TRY IT |
All of the data should be copied exactly, with the pictures left out.

INFORMATION SUPPLIED |
===
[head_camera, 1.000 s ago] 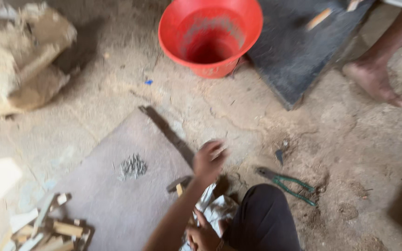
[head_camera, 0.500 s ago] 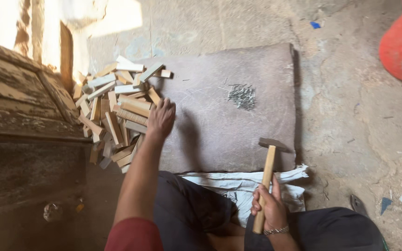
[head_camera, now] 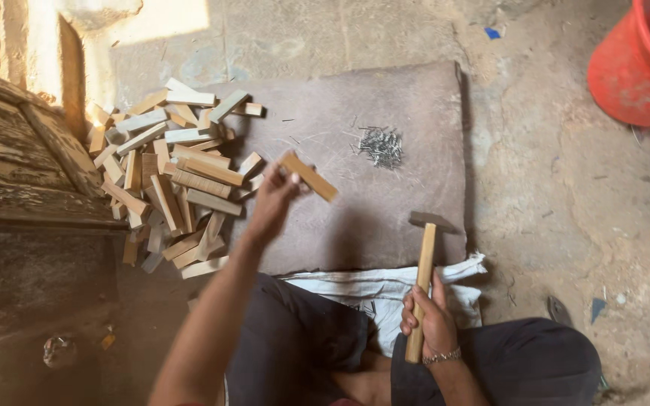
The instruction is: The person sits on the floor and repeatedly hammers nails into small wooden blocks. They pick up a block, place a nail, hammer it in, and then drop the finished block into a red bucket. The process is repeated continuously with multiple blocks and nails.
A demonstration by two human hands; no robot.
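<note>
The left hand (head_camera: 271, 201) is closed in a pinch around one end of a short wooden block (head_camera: 308, 175), which it holds tilted above the flat grey slab (head_camera: 415, 113), clear of the surface. The right hand (head_camera: 429, 322) is wrapped fully around the lower part of a hammer's (head_camera: 423, 280) wooden handle. The hammer stands nearly upright near the slab's front edge, its steel head at the top and idle, over a crumpled white cloth (head_camera: 374, 289) that lies across the person's lap.

To my eye the block would be best laid flat toward the middle of the slab, with the fingers kept at its far end and out of the hammer's path. A grip near the end of the handle, as it is now, gives a good swing, though a shorter hold would suit light taps.

The block sits in the left hand's fingertips and well apart from the right hand, with the hammer head lower and to the right of it. Just left of the holding hand, a heap of similar wooden offcuts (head_camera: 171, 180) spills over the slab's left edge. A small pile of nails (head_camera: 380, 145) lies toward the slab's far right corner, beyond the hammer. A weathered timber piece (head_camera: 31, 165) stands further left, and a red plastic basin (head_camera: 637, 64) sits on the earthen floor past the slab's right edge.
</note>
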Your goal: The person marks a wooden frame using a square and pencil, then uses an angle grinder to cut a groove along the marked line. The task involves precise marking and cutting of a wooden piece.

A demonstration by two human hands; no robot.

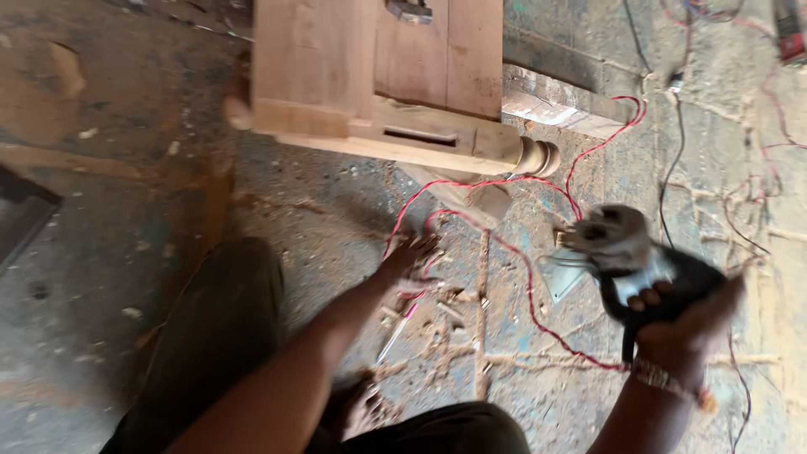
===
ANSWER TO THE PROBLEM |
[head_camera, 1.000 s ago] 
[head_camera, 0.500 s ago] 
[head_camera, now] 
The instruction is: The person sits on the floor and repeatedly hammers nails into small wooden blocks. They pick up a block, place a nail, hammer it in, and then drop the finished block into a red bucket. The process is repeated continuously with multiple blocks and nails.
A demonstration by two human hands; no robot.
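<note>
The left hand (head_camera: 271, 201) is closed in a pinch around one end of a short wooden block (head_camera: 308, 175), which it holds tilted above the flat grey slab (head_camera: 415, 113), clear of the surface. The right hand (head_camera: 429, 322) is wrapped fully around the lower part of a hammer's (head_camera: 423, 280) wooden handle. The hammer stands nearly upright near the slab's front edge, its steel head at the top and idle, over a crumpled white cloth (head_camera: 374, 289) that lies across the person's lap.

To my eye the block would be best laid flat toward the middle of the slab, with the fingers kept at its far end and out of the hammer's path. A grip near the end of the handle, as it is now, gives a good swing, though a shorter hold would suit light taps.

The block sits in the left hand's fingertips and well apart from the right hand, with the hammer head lower and to the right of it. Just left of the holding hand, a heap of similar wooden offcuts (head_camera: 171, 180) spills over the slab's left edge. A small pile of nails (head_camera: 380, 145) lies toward the slab's far right corner, beyond the hammer. A weathered timber piece (head_camera: 31, 165) stands further left, and a red plastic basin (head_camera: 637, 64) sits on the earthen floor past the slab's right edge.
</note>
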Your goal: The person marks a wooden frame using a square and pencil, then uses an angle grinder to cut a groove along the marked line. The task involves precise marking and cutting of a wooden piece.

A demonstration by two human hands; no robot.

There is nothing further to the answer.